Bercermin dari masa lalu yang menunjukkan bahwa dalam sejarah Bangsa Indonesia sendiri telah mengalami berbagai pelanggaran hak asasi manusia. Kemudian pada masa kini, dimana era globalisasi yang semakin pesat, bukan berarti tak ada lagi pelanggaran-pelanggaran HAM yang terjadi. Ada banyak pelanggaran-pelanggaran HAM yang mungkin tidak kita sadari namun masih eksis di kehidupan sehari-hari seperti kekerasan dalam rumah tangga, penyiksaan terhadap asisten rumah tangga, serta tak luput juga yang sering terjadi pada generasi muda sekarang yaitu bullying antar siswa dimana merupakan perilaku agresif disengaja yang menggunakan ketidakseimbangan kekuasaan atau kekuatan.
Hal ini semata-mata terjadi bukan disebabkan tidak adanya aturan yang mengatur, melainkan pola pikir masyarakat sendiri yang belum dapat mengimbangi antara hak dan kewajiban mereka serta kemauan untuk merebut apa yang seharusnya menjadi hak milik orang lain. Negara telah menjamin akan kemerdekaan tiap-tiap masyarakat, namun apalah artinya jika tidak dapat diimplementasikan dengan baik oleh masyarakat sendiri.

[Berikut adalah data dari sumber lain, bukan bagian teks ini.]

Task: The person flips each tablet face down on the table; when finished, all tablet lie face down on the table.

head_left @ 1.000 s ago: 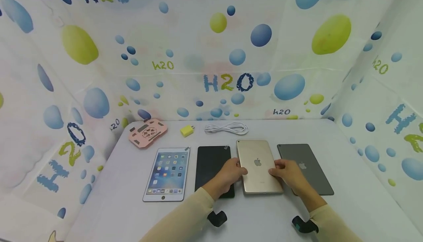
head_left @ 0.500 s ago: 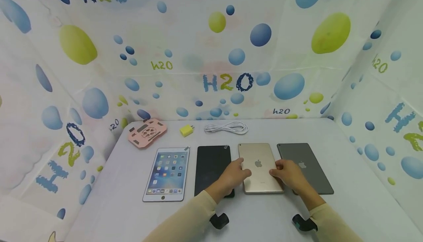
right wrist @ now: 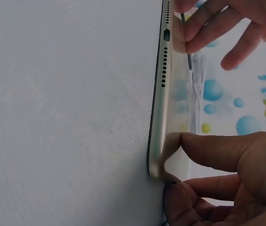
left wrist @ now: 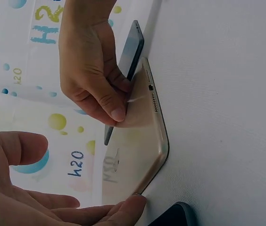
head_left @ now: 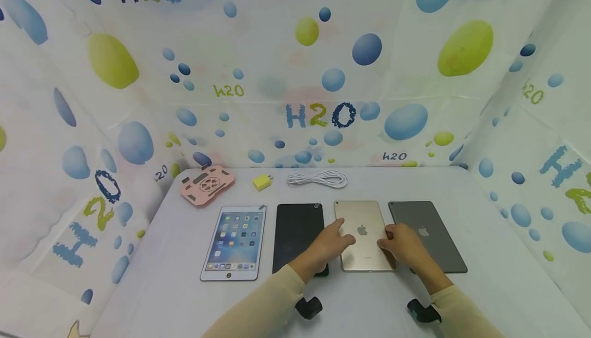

Oleh karena itu, diperlukan partisipasi aktif dari berbagai pihak untuk menjamin penegakan hak asasi manusia yang ideal. Pemerintah perlu turun tangan dalam menyikapi berbagai pelanggaran HAM yang terjadi dan sekaligus mengancam persatuan bangsa. Selain itu, bagi masarakat dan generasi muda yang sedang menempuh pendidikan hendaklah mulai membiasakan untuk mengerjakan kewajiban terlebih dahulu sebelum menuntut hak mereka serta tidak menyalahgunakan hak yang ada untuk menindas hak orang lain. Karena sejatinya hak itu ada bukanlah sebagai senjata untuk melucuti hak orang lain, namun ada untuk mempersatukan apa yang seharusnya bersatu. Hargailah hak orang lain, maka orang lain akan menghargai hakmu!.(****).